Would you please output the data exactly, omitting no line?

*** Opening of INFORMATION PROVIDED ***

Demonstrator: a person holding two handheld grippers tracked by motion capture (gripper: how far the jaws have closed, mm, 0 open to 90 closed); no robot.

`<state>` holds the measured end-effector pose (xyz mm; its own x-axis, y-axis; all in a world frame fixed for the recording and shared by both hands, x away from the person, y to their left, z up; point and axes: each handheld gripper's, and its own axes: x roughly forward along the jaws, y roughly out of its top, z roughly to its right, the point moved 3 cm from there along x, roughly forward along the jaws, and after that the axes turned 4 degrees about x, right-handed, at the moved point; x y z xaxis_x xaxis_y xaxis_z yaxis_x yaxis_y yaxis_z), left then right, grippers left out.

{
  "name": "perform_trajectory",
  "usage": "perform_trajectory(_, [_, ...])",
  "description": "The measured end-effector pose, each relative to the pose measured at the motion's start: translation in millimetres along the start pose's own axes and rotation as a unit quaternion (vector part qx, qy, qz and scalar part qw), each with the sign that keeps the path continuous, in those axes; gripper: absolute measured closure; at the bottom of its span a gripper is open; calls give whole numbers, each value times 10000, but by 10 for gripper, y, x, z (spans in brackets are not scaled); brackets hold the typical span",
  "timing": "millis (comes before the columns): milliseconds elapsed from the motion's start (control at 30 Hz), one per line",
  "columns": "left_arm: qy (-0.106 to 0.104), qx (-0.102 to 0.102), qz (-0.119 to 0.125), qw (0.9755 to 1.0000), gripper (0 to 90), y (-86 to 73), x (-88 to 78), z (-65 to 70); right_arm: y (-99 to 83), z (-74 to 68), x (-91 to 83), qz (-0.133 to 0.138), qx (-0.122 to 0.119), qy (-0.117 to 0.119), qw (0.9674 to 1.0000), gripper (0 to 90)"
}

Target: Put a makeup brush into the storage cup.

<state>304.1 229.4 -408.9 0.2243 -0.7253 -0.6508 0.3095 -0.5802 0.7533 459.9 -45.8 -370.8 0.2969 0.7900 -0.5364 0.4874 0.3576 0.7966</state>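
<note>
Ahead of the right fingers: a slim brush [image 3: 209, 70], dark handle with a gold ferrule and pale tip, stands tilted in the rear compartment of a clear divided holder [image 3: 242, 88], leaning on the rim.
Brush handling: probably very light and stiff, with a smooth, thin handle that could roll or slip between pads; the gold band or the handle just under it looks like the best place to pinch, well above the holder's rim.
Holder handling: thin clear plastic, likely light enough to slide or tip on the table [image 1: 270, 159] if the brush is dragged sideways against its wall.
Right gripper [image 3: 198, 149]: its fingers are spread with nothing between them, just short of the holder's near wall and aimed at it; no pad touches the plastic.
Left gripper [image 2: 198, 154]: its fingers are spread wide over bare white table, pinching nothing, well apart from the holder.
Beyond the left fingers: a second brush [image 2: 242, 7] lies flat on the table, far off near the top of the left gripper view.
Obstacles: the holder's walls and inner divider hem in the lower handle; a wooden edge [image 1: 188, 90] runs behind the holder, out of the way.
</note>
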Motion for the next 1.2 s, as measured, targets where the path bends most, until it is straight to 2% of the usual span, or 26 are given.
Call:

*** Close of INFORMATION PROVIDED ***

FINAL ANSWER:
Demonstrator: a person holding two handheld grippers tracked by motion capture (gripper: how far the jaws have closed, mm, 0 open to 90 closed); no robot.

`<state>` holds the measured end-effector pose (xyz mm; its own x-axis, y-axis; all in a world frame fixed for the recording and shared by both hands, x away from the person, y to their left, z up; point and axes: each handheld gripper's, and its own axes: x roughly forward along the jaws, y roughly out of its top, z roughly to its right, the point moved 3 cm from there along x, roughly forward along the jaws, and after that the axes turned 4 degrees about x, right-handed, at the moved point; x y z xaxis_x xaxis_y xaxis_z yaxis_x yaxis_y yaxis_z), left then right, grippers left out.

{
  "name": "perform_trajectory",
  "usage": "perform_trajectory(_, [_, ...])",
  "description": "The measured end-effector pose, each relative to the pose measured at the motion's start: translation in millimetres along the start pose's own axes and rotation as a unit quaternion (vector part qx, qy, qz and scalar part qw), each with the sign that keeps the path continuous, in those axes; gripper: absolute measured closure; at the bottom of its span a gripper is open; calls give whole numbers, each value times 10000, but by 10 for gripper, y, x, z (spans in brackets are not scaled); brackets hold the typical span",
  "timing": "millis (comes before the columns): milliseconds elapsed from the motion's start (control at 30 Hz), one per line",
  "columns": "left_arm: qy (-0.106 to 0.104), qx (-0.102 to 0.102), qz (-0.119 to 0.125), qw (0.9755 to 1.0000), gripper (0 to 90), y (-86 to 73), x (-88 to 78), z (-65 to 70); right_arm: y (-99 to 83), z (-74 to 68), x (-91 to 83), qz (-0.133 to 0.138), qx (-0.122 to 0.119), qy (-0.117 to 0.119), qw (0.9674 to 1.0000), gripper (0 to 90)"
}

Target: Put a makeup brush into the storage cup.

<state>304.1 229.4 -408.9 0.2243 -0.7253 -0.6508 0.3095 -0.5802 0.7533 459.9 -45.8 -370.8 0.2969 0.7900 -0.5364 0.4874 0.3576 0.7966</state>
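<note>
Ahead of the right fingers: a slim brush [image 3: 209, 70], dark handle with a gold ferrule and pale tip, stands tilted in the rear compartment of a clear divided holder [image 3: 242, 88], leaning on the rim.
Brush handling: probably very light and stiff, with a smooth, thin handle that could roll or slip between pads; the gold band or the handle just under it looks like the best place to pinch, well above the holder's rim.
Holder handling: thin clear plastic, likely light enough to slide or tip on the table [image 1: 270, 159] if the brush is dragged sideways against its wall.
Right gripper [image 3: 198, 149]: its fingers are spread with nothing between them, just short of the holder's near wall and aimed at it; no pad touches the plastic.
Left gripper [image 2: 198, 154]: its fingers are spread wide over bare white table, pinching nothing, well apart from the holder.
Beyond the left fingers: a second brush [image 2: 242, 7] lies flat on the table, far off near the top of the left gripper view.
Obstacles: the holder's walls and inner divider hem in the lower handle; a wooden edge [image 1: 188, 90] runs behind the holder, out of the way.
</note>
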Motion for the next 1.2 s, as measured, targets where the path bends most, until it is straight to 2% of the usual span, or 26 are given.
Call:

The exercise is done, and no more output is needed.